En outre, le défi majeur à l’avenir me semble être lié au développement apparemment sans limite de l’intelligence artificielle. Bien utilisée, l’IA peut être un outil fantastique pour accélérer la recherche, lever des verrous, démultiplier la puissance du scientifique… Détournée, elle peut être le pire ennemi du chercheur en générant ex nihilo des résultats artificiels, en rédigeant de manière automatique des rapports ou des articles ne s’appuyant pas sur la réalité scientifique du laboratoire ou du terrain, en plagiant les travaux d’autrui de manière ? intelligente ? et difficilement détectable, et la liste est longue.

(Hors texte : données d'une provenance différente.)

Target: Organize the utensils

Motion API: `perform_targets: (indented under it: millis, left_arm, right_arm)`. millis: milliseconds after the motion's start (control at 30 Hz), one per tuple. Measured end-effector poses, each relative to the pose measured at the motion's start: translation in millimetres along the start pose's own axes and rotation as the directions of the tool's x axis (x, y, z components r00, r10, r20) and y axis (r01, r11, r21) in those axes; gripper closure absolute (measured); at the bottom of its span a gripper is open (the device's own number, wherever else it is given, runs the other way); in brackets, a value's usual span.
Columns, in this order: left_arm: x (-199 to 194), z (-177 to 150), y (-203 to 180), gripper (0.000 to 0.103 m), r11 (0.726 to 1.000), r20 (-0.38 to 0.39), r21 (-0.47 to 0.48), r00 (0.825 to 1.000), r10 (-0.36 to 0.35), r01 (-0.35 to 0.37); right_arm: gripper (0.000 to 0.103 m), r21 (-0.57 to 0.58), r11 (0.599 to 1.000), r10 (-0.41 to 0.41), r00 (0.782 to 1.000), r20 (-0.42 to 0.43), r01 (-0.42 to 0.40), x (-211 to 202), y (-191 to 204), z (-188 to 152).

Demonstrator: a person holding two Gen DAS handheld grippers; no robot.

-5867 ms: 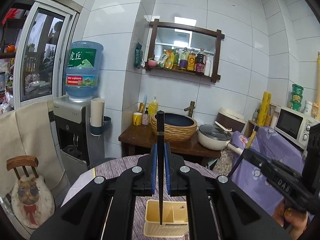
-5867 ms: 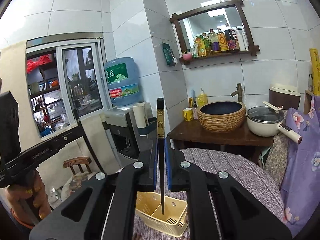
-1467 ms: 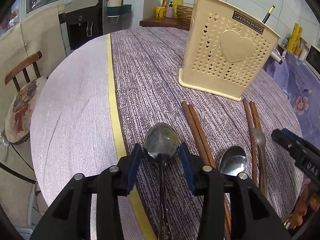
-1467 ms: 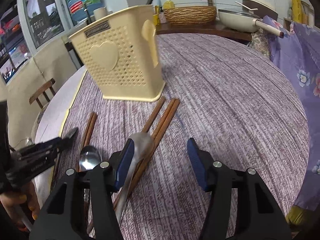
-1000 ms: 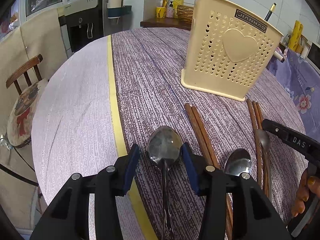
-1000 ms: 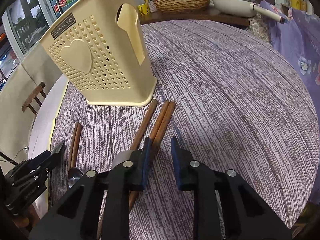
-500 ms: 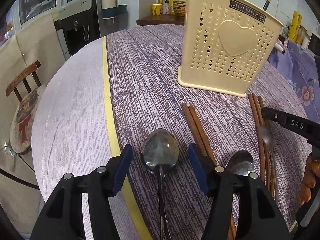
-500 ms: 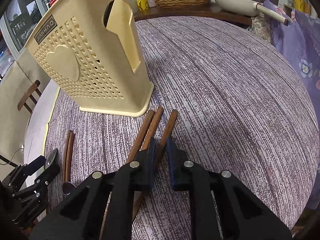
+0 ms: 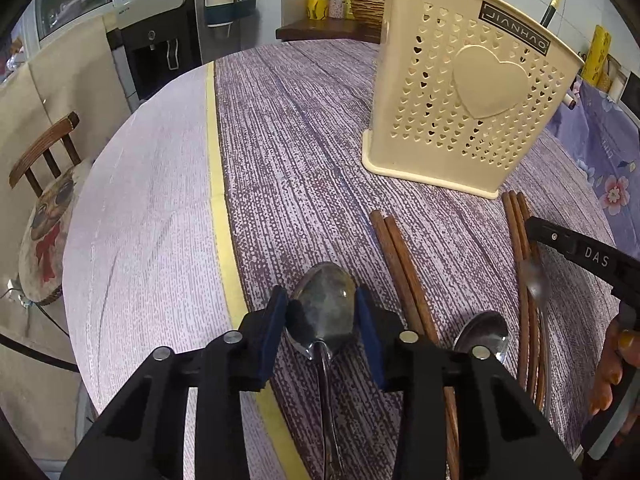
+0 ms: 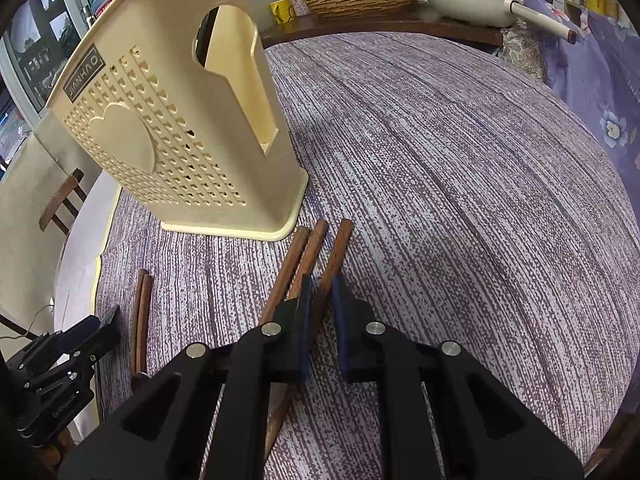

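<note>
Lying on the purple woven tablecloth (image 9: 304,152), a steel spoon (image 9: 325,308) has its bowl between the blue pads of our left gripper (image 9: 322,312); those jaws have just been closing and now sit against both edges of the bowl, so we take it as gripped. Just right of it lie a pair of brown chopsticks (image 9: 394,256), then a second spoon (image 9: 482,332), then more chopsticks with another spoon on them. Our right gripper (image 10: 321,292) is nearly closed, its pads pinching one wooden chopstick (image 10: 338,248) that lies a little apart from two others (image 10: 304,252) beside it. Beyond the utensils stands the cream perforated holder (image 9: 464,92) with its heart relief, upright on the cloth, black chopstick ends poking from its top. A wooden chair (image 9: 44,156) sits past the table edge
</note>
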State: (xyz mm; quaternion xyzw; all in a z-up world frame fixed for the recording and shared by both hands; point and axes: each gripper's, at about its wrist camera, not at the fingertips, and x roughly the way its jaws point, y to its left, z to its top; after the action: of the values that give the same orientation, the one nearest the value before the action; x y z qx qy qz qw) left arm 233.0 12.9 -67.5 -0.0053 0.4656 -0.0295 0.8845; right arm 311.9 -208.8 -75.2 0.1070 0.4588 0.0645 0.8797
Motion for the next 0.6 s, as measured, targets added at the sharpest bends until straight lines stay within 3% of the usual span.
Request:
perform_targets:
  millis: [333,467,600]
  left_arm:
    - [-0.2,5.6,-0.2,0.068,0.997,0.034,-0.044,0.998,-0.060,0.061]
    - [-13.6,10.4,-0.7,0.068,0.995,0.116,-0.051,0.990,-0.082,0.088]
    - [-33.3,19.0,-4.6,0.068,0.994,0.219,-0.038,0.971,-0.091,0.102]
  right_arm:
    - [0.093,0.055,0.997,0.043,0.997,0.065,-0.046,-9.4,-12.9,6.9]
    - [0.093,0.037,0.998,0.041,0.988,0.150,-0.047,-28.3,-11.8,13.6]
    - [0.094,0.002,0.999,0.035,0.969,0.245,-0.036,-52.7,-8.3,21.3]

Il faut donc éduquer à l’utilisation de l’IA, à ses forces mais aussi à ses limites, et placer toujours au-dessus l’intégrité, c’est-à-dire l’honnêteté, la rigueur et le respect de la communauté scientifique et de la société.

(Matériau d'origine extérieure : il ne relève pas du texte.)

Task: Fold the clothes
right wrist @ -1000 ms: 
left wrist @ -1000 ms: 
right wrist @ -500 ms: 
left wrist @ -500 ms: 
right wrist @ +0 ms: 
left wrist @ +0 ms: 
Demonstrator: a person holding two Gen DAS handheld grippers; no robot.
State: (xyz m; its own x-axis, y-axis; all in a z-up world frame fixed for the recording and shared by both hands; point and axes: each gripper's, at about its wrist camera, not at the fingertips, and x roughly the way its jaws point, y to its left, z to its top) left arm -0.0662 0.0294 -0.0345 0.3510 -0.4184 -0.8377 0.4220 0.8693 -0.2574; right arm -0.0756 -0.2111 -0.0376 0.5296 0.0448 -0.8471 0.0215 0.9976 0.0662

Ces défis s’accompagnent également d’opportunités nombreuses :
  • Le développement de la science ouverte, outil incontournable pour assurer l’IS et le caractère vérifiable des recherches, permet au plus grand nombre d’avoir accès à des résultats fiables et vérifiés au plus proche des avancées récentes de la science.
  • La défense de l’IS est aussi la défense de la science dans son ensemble, contre le développement des pseudosciences, des fake news et plus largement contre l’utilisation délirante de l’information et son détournement par un nombre toujours croissant de communicants et de politiques.
  • Redonner confiance en la science auprès du public et surtout auprès des plus jeunes et les encourager à s’engager dans des filières scientifiques…
Pour conclure, cette confiance de la société envers la recherche académique est selon moi un enjeu majeur pour le futur de nos sociétés et il est urgent de s’y consacrer pleinement.
 

? propos de l’intégrité scientifique : Le code de la recherche dans son article L. 112-1 stipule que les travaux de recherche, et notamment l’ensemble des activités de la recherche publique, doivent respecter les exigences de l’intégrité scientifique visant à garantir leur caractère honnête et scientifiquement rigoureux. L’intégrité scientifique contribue à garantir l’impartialité des recherches et l’objectivité de leurs résultats. Elle constitue le socle d’une relation de confiance entre le monde de la recherche et les autres composantes de la société.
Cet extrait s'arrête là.